The rounds, each measured on a deep page for net-new precision: v1, technology plus 11+ employees, 2,671 companies at roughly 2 percent, with 75 of the 100 sampled being $10B+ enterprises. v2 added a revenue cap and hit roughly 30 percent, on a pool of 421 that was too small to run a programme on. v3 kept headcount only: 746 companies, 15 percent, since dropping the revenue cap let heavy industry back in. v4 gated on NAICS 51321 and scored 24 percent on just 98 companies, the wrong gate because “Software Publishers” admits all B2B SaaS and excludes game studios. v6 dropped technology for keyword tags: 11,572 companies at 11 percent. v7 trimmed the keywords and excluded services SIC codes: 1,013 companies at 31 percent, adopted, 2.8x better than v6 on the number that matters.

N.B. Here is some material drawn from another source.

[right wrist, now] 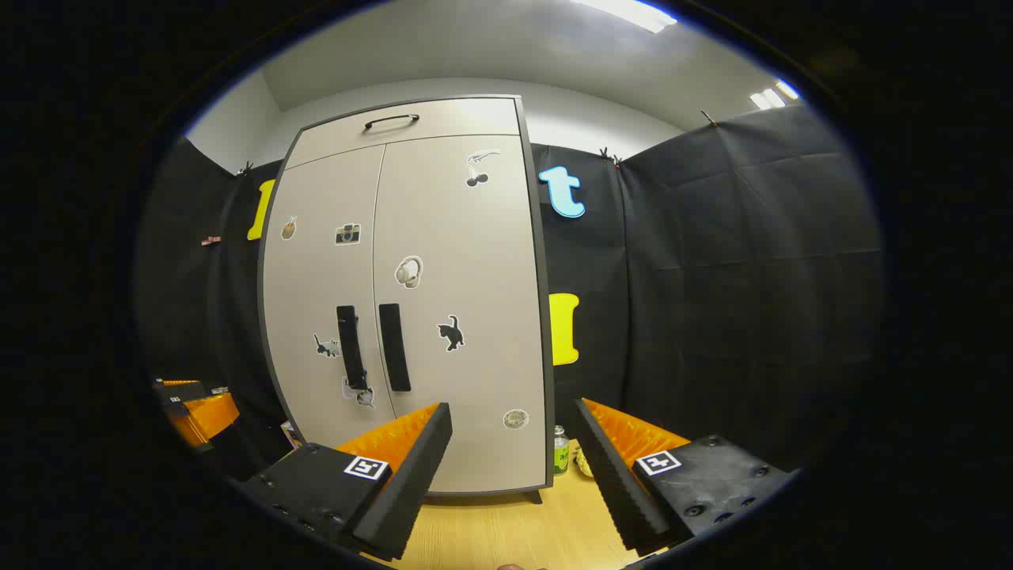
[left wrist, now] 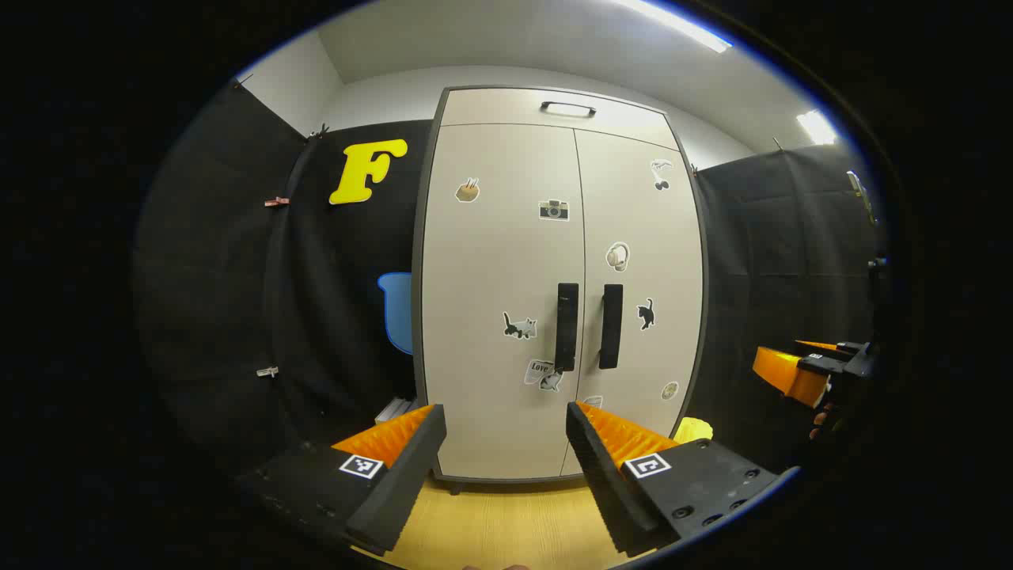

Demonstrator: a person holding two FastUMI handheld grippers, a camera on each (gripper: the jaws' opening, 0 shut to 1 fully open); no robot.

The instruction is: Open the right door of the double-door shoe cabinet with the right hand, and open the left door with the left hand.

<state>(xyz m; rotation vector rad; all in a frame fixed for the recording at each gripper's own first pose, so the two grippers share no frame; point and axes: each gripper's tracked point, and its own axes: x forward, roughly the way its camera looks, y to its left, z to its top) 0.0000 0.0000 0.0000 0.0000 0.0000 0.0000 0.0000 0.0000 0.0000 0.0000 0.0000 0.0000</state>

The cost math before any export
Counting companies is cheap. Getting people is charged per person. Covering the 3,163-account combined search at two or three decision-makers each runs to roughly 6,000 to 9,000 enrichment credits, against a balance in the low thousands: the full universe is unaffordable in one pass. That is precisely why the order is classify first, enrich second. Tier the accounts on free company data, then spend credits only on the top tiers. The Ai4 run is the precedent, where roughly half of attempted matches returned a usable contact, so the budget has to assume a meaningful share of spend returns nothing.
What I would do instead of a perfect query
Stop optimising the filter. Six rounds moved net-new precision from 2 percent to 31, and the remaining error is Apollo's data quality rather than filter syntax; another round is unlikely to beat 31 by much. Pull broad with the adopted filter (1,390 companies pulled and kept locally), then have a cheap model label every row: mobile game, PC/console game, mobile app, vendor, agency, out of ICP. Sorting a thousand rows costs cents, and a model reading a company name and domain judges better than any keyword tag. And remember where the good list came from: Ai4 worked because the population carried its own qualification. For the next list I would start from a source that does the same, an app-store publisher ranking, a conference roster, an industry association roll, and save the database for filling gaps.